THE DATA
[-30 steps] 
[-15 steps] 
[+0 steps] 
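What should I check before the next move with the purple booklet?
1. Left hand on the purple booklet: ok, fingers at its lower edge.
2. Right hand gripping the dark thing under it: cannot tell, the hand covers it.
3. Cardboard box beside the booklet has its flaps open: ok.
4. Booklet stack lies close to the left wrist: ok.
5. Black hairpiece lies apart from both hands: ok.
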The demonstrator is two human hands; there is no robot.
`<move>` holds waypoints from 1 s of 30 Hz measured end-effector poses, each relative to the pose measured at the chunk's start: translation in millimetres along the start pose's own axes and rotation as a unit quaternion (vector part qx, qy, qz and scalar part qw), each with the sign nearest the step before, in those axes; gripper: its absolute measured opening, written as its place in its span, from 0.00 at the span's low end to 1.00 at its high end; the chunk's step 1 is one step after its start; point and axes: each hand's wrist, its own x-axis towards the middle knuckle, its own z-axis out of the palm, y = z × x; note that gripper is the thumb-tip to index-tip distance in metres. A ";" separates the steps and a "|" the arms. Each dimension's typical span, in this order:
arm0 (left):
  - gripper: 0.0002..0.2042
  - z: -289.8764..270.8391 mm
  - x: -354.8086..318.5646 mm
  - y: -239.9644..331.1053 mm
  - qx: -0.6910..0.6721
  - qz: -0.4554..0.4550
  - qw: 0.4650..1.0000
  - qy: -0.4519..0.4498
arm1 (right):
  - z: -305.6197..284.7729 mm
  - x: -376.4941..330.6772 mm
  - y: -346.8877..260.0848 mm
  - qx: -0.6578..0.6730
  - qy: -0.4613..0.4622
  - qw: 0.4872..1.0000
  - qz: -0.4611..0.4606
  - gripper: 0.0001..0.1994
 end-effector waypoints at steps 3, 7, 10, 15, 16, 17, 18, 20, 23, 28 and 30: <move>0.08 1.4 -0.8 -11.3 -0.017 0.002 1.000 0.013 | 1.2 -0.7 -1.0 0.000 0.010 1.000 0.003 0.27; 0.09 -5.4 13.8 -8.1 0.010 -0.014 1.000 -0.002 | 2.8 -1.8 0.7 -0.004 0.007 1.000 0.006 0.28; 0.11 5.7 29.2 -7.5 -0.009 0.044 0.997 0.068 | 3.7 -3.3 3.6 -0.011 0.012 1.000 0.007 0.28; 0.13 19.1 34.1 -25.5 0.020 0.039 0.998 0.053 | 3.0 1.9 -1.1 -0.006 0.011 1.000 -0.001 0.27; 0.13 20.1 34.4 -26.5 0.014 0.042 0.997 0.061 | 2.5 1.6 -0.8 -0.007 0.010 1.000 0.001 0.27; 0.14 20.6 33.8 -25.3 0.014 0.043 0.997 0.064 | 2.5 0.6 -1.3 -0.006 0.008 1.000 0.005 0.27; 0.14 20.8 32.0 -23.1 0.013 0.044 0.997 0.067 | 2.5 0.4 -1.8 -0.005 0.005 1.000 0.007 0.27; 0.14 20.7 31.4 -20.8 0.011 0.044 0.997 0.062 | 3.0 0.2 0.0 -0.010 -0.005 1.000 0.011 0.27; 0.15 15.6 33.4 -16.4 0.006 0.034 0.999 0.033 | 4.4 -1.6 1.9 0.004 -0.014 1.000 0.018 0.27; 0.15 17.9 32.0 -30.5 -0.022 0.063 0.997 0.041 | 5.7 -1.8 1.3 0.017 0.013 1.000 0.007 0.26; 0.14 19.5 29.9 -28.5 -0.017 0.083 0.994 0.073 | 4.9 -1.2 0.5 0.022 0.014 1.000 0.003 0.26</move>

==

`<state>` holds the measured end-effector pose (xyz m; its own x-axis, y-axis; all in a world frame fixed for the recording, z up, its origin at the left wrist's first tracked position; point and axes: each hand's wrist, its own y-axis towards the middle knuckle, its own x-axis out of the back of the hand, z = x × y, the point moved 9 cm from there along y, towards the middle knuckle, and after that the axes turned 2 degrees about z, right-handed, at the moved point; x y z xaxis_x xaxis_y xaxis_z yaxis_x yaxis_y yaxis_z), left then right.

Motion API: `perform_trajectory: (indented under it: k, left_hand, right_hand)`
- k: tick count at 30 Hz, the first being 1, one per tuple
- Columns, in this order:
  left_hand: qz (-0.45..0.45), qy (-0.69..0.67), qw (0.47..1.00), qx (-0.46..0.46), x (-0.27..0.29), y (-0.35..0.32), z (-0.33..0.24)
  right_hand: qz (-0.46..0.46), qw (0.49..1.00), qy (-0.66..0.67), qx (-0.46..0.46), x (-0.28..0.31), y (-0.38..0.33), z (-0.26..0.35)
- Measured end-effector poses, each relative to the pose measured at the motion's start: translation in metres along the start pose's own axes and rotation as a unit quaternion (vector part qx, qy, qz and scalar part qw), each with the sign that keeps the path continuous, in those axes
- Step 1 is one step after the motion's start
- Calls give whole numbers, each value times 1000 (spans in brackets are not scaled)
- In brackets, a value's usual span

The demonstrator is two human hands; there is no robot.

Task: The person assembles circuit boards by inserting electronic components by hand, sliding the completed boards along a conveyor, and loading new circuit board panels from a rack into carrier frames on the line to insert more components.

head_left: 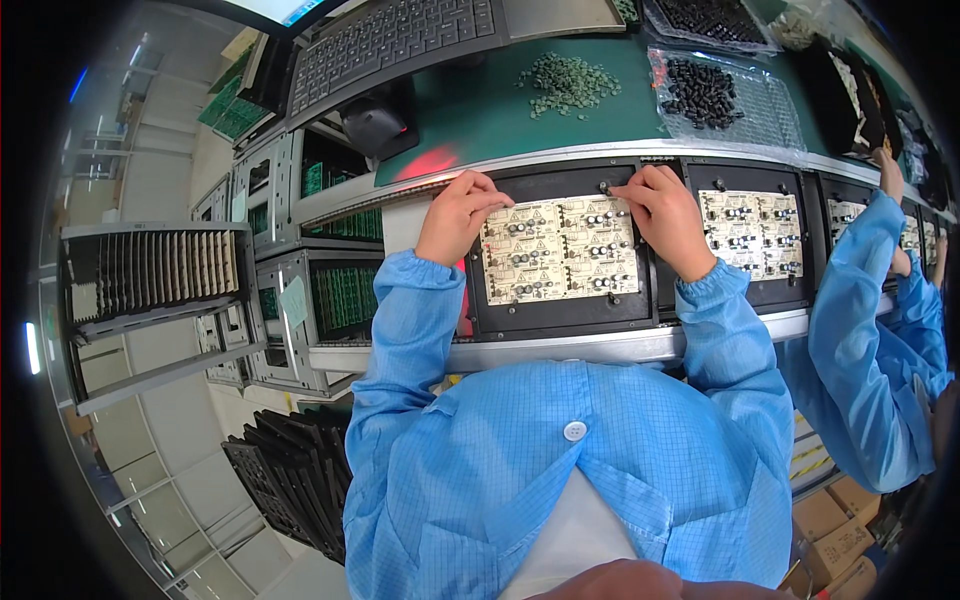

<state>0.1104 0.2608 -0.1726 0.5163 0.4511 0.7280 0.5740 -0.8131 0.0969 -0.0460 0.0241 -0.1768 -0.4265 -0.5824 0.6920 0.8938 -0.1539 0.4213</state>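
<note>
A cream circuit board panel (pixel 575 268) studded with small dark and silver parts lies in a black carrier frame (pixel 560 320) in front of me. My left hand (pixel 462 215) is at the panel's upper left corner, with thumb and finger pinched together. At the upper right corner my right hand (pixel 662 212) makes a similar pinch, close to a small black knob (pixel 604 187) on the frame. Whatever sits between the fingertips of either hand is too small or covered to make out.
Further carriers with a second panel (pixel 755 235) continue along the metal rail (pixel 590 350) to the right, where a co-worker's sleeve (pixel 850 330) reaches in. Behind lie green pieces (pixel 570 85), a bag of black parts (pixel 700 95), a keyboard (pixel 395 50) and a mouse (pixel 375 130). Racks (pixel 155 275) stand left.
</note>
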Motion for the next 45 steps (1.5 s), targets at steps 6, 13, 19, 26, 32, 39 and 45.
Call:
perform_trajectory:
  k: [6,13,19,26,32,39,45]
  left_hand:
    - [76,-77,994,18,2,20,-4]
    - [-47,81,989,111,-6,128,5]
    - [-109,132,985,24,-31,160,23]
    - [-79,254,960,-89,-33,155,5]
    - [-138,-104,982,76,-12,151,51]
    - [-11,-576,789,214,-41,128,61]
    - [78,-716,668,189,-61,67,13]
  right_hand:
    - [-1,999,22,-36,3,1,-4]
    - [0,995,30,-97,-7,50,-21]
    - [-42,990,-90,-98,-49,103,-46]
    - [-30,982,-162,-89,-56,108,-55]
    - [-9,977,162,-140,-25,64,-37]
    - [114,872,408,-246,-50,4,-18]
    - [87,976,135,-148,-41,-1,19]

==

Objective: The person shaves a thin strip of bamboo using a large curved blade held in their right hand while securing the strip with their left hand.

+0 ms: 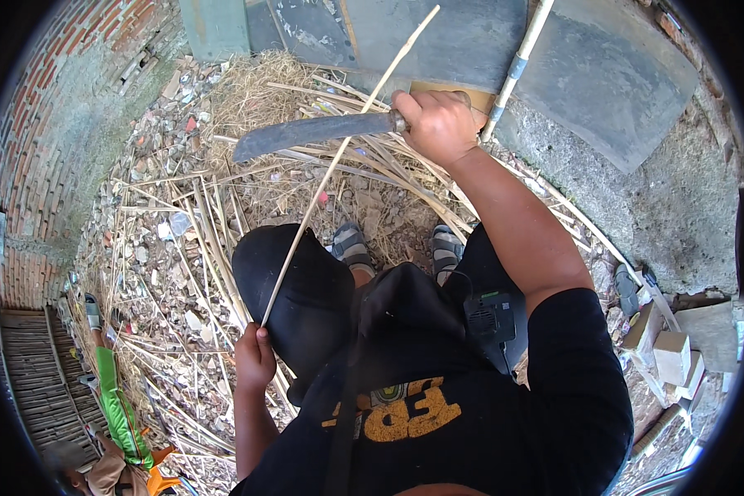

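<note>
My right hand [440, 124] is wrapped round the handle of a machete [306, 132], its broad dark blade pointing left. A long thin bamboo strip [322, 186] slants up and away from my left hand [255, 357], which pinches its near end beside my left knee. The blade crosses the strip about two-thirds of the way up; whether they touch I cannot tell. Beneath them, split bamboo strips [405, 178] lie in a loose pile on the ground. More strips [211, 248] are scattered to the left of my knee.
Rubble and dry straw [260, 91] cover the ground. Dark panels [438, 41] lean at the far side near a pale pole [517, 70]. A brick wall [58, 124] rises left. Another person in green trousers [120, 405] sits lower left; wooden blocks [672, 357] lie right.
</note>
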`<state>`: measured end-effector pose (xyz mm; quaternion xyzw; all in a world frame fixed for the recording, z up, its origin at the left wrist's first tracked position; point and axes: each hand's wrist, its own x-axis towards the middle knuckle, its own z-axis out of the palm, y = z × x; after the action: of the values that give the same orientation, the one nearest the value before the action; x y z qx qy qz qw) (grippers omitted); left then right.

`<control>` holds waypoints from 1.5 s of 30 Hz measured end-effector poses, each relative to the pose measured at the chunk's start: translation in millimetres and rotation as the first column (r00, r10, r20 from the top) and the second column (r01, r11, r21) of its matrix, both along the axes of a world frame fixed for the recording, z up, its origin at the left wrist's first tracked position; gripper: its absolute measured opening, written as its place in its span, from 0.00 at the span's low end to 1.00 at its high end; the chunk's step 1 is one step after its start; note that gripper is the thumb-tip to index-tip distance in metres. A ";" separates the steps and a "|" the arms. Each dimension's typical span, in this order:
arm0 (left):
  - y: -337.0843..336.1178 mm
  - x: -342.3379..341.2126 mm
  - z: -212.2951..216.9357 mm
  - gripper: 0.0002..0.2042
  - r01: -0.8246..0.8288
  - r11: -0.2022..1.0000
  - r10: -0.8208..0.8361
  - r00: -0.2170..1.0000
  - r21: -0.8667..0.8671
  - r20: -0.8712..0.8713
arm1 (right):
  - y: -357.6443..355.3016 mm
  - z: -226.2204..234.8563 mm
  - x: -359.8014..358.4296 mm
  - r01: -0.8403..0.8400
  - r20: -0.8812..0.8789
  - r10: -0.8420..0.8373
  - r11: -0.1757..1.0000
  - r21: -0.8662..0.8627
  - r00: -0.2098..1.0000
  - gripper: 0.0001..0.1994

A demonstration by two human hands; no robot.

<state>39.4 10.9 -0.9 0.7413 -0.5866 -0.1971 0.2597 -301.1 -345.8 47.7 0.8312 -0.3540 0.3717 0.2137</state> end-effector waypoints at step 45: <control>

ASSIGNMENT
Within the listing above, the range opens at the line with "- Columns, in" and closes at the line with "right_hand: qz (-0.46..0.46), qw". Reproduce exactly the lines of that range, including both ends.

RESPONSE BELOW
- Columns, in this order:
  left_hand: qz (-0.45..0.45), qy (-0.69..0.67), qw (0.47..1.00), qx (-0.46..0.46), x (-0.27..0.29), y (-0.35..0.32), z (-0.33..0.24)
  right_hand: qz (-0.46..0.46), qw (0.49..1.00), qy (-0.66..0.67), qx (-0.46..0.46), x (-0.28..0.31), y (-0.38..0.33), z (-0.26..0.35)

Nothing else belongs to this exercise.